Yukarıda ifade edildiği üzere; farklı kültürler, coğrafi özellikler ve ekonomik yaşam standartları zamanın algılanış biçimi üzerinde etkili olmaktadır. Ancak aynı kültür içerisinde yaşayan insanlar arasında olduğu kadar, aynı ülke, şehir ya da köyde yaşayan insanlar arasında da yaşam hızları ve zamanın algılanışı farklılaşmaktadır. Bu farklılık bizi, psikolojik bir kavram olan A Tipi Kişilik özelliklerine götürmektedir.
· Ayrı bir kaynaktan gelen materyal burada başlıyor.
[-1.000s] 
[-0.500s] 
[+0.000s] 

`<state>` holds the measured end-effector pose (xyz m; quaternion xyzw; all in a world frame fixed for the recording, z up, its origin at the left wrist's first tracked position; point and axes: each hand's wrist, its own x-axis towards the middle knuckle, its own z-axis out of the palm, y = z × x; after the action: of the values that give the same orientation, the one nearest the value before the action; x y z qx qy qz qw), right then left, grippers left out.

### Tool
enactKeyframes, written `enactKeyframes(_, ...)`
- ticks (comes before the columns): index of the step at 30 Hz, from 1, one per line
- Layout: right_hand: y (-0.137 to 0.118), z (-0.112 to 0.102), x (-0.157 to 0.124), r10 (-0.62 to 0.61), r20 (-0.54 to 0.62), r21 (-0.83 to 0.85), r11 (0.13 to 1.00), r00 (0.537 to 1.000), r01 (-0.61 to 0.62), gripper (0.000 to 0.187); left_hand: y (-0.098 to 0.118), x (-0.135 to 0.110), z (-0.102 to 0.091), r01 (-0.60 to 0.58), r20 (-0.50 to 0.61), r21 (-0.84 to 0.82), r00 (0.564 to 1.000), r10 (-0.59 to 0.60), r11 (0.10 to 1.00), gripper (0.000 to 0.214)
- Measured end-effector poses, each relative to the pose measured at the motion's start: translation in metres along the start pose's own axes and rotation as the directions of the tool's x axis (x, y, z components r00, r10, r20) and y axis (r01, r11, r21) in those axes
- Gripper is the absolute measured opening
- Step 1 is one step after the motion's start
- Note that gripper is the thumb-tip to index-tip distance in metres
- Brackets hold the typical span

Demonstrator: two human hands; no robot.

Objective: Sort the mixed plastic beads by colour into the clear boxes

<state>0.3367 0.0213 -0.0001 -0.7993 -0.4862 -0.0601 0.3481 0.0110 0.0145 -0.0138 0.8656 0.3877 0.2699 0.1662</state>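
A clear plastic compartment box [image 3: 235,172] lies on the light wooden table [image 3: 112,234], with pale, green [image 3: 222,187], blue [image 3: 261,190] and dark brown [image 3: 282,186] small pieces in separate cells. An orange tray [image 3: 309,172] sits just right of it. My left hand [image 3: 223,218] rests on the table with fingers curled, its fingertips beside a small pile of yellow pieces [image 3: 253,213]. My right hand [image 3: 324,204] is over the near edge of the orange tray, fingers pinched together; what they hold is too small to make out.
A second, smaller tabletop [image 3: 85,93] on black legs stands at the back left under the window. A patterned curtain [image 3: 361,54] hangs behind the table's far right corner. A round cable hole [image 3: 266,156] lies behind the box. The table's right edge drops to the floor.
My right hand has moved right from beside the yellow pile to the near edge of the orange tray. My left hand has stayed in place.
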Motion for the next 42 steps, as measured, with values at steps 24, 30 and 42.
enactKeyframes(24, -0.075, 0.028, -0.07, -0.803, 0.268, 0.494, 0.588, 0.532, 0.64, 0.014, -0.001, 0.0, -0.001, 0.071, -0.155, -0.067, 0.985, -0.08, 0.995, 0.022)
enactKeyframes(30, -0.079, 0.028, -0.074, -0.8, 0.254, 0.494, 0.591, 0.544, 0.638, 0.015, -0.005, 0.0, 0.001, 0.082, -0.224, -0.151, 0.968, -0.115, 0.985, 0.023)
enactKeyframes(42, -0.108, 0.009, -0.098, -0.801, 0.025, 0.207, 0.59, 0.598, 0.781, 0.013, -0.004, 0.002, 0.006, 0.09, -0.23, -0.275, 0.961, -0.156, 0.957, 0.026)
Hızlı yürüme, hızlı yeme, aynı anda iki işi yapma eğilimi ve dakik olmanın önemli görülmesi gibi özelliklerle tanımlanan A Tipi Kişilik özellikleri, bireylerin hızlı-yavaş tempolarının belirleyicisi olarak görülmektedir. Kişilerin kişilik özelliklerine yapılan bu vurgu, bireylerin her zaman ve her ortamda tempolarının hızlı olacağı şeklinde yorumlanmamalıdır. Kişilerin kendileri için önemli gördükleri konularda ve durumlarda gösterdikleri zamansal aciliyet, tempo hızlarının bağlamsal olarak değişmesine neden olabilmektedir.
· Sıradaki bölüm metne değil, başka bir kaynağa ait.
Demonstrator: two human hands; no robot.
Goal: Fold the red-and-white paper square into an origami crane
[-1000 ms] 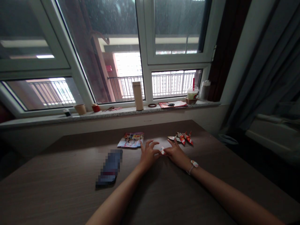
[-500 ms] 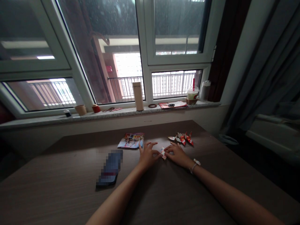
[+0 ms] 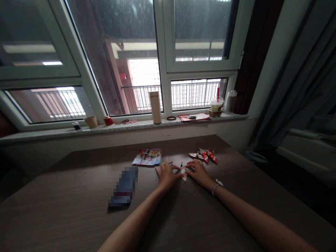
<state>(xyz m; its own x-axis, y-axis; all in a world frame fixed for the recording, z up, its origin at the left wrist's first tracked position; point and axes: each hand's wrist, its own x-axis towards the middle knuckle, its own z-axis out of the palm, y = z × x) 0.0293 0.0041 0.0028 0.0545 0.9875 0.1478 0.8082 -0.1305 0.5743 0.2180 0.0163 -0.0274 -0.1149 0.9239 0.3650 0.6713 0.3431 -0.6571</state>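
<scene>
Between my hands, on the brown table (image 3: pixel 86 182), is a small white and red piece of folded paper (image 3: pixel 183 173). Its pointed lower end faces me and a narrow tip sticks up at the far side. My left hand (image 3: pixel 168 176) pinches its left edge with thumb and finger, the other fingers spread. On the opposite edge, my right hand (image 3: pixel 201 173) closes thumb and finger, its wrist wearing a thin bracelet. Beyond my right hand lie several red and white folded paper cranes (image 3: pixel 205 155), bunched together.
A colourful printed packet (image 3: pixel 147 157) lies beyond my left hand. Nearer me is a dark, pixelated oblong thing (image 3: pixel 123 189). Along the windowsill stand a beige flask (image 3: pixel 155 108), a paper cup (image 3: pixel 91 122), a drink cup with straw (image 3: pixel 216 104) and red papers with scissors (image 3: pixel 195 117).
The folded paper between my hands now shows more of its face, with a tip at the far side. My left hand's fingers have drawn in and lowered a little.
</scene>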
Zamanın tüm kültürler ve bireyler için aynı şeyi ifade etmediği aşikardır. Bazı insanların sürekli bir acele içerisinde, bir yere yetişmeye çalışırcasına hareket etmelerinin yanında bazı insanlar için zaman yeterince israf edilebilir niteliktedir.

Zamanın israf edilebilir bir niteliğinin olması birçokları için olumsuz bir insan niteliğine işaret ederken, bu durumun evrensel bir geçerliliğinin olup olmadığı üzerinde durup düşünmek gerekmektedir. Dünya ekonomilerinde saliselerin büyük önem arz etmesi ile sanayileşmemiş bir toplumda bürokrasinin çok ağır işlemesi arasında olgusal düzlemde hiçbir fark bulunmamaktadır.
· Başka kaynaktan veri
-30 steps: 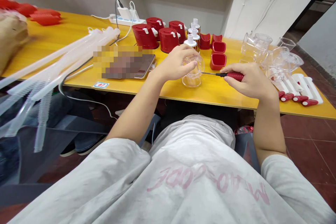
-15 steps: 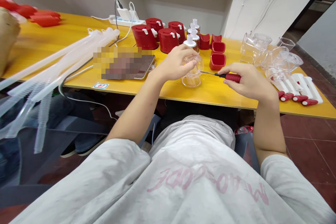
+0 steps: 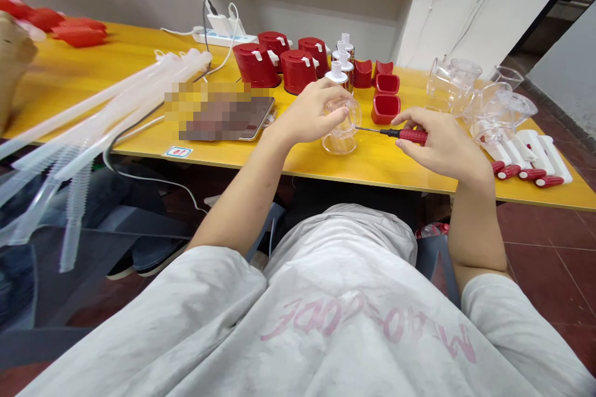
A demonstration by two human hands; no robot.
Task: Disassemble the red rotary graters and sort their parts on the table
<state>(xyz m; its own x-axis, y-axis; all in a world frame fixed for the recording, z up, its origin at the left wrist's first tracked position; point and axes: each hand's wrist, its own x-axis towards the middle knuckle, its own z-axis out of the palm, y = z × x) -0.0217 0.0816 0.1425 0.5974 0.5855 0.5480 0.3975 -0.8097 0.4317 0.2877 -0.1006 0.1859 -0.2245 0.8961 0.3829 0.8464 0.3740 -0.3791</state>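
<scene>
My left hand point(image 3: 321, 110) is closed around the upper part of a clear plastic cup-like part point(image 3: 339, 141), which rests on the yellow table near its front edge. In my right hand point(image 3: 437, 142) is a screwdriver point(image 3: 412, 136) with a red and black handle, fingers and thumb around the grip. The thin metal shaft points left, and its tip meets the side of the clear part. Whether a screw sits at the tip is too small to tell. Behind the screwdriver stands a red square cup-like piece point(image 3: 386, 110).
Red round housings point(image 3: 299, 71) and white-topped cylinders point(image 3: 343, 67) stand at the back. Clear plastic parts point(image 3: 500, 108) and white pieces with red ends point(image 3: 535, 158) lie right. A tablet-like device point(image 3: 256, 118), cables and translucent tubes point(image 3: 125, 90) lie left, the tubes overhanging the edge.
The fingers of my right hand have shifted slightly on the screwdriver handle. My left hand and the clear part stay in place.
</scene>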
Bireylerin, içine doğdukları kültürün tempo hızı ve taşıdıkları zamansal aciliyet özelliklerine göre sosyal ilişkilerinin, başarı istençlerinin, yaşadıkları mekansal özelliklerin vb. birbirlerinden farklılık gösterdiği bilinmektedir. Belli bir yaşam hızının ve bu hızın etkisiyle şekillenen yaşam stillerinin doğru ya da yanlışları yoktur. Yalnızca bağlamsal durumlara göre artıları ya da eksilerinden söz edilebilir. Dolayısıyla her bir kültürün bir diğer kültürün tempo hızından, aynı kültür içindeki bir bireyin diğer bireyden devşireceği kazançlara benzer şekilde, devşirebileceği avantalar bulunmaktadır. Bu kazanımları elde edebilmek için bir diğer kültürün ya da bir diğer kişinin zamansal kalıplarını öğrenmek gerekecektir. Bu kalıpların kültür bağlamından koparılarak elde edilmesi mümkün değildir. Dolayısıyla bir kültürün tempo hızını anlamlandırabilmek için kültürel ögelerine daha yakından bakmak zorunluluğu bulunmaktadır.

Son söz olarak, yaşadığımız zamanı algışayış şeklimizin, bireysel ve toplumsal birçok unsur tarafından şekillendiğini vurgulamak gerekliliğine inanıyorum. Bireysel yaşantımızda, zamanın tam olarak kavranabilmesi ve bu karmaşık sistemin daha iyi anlaşılabilmesi için zamanın sessiz diline daha yakından kulak verilmesi gerektiğini belirtmek istiyorum.

Okuma Önerileri ve Son Not

2013 yılında Maya Kitap tarafında Zamanın Coğrafyası başlığıyla Türkçe’ye çevrilen, ünlü sosyal psikolog Robert Levine’nin A Geography of Time isimli kitabı, bu yazının yazılmasına ilham olmuştur. Yazıda, bahse konu olan kitaptan alınan bilgilere yer verilmiştir. Yazıda kabaca değinilen unsurlar hakkında, kültürler arası örneklerle desteklenen araştırma sonuçlarına yer verilmektedir. Konu hakkında daha geniş çaplı okuma yapmak isteyenler için müthiş bir başlangıç olacaktır.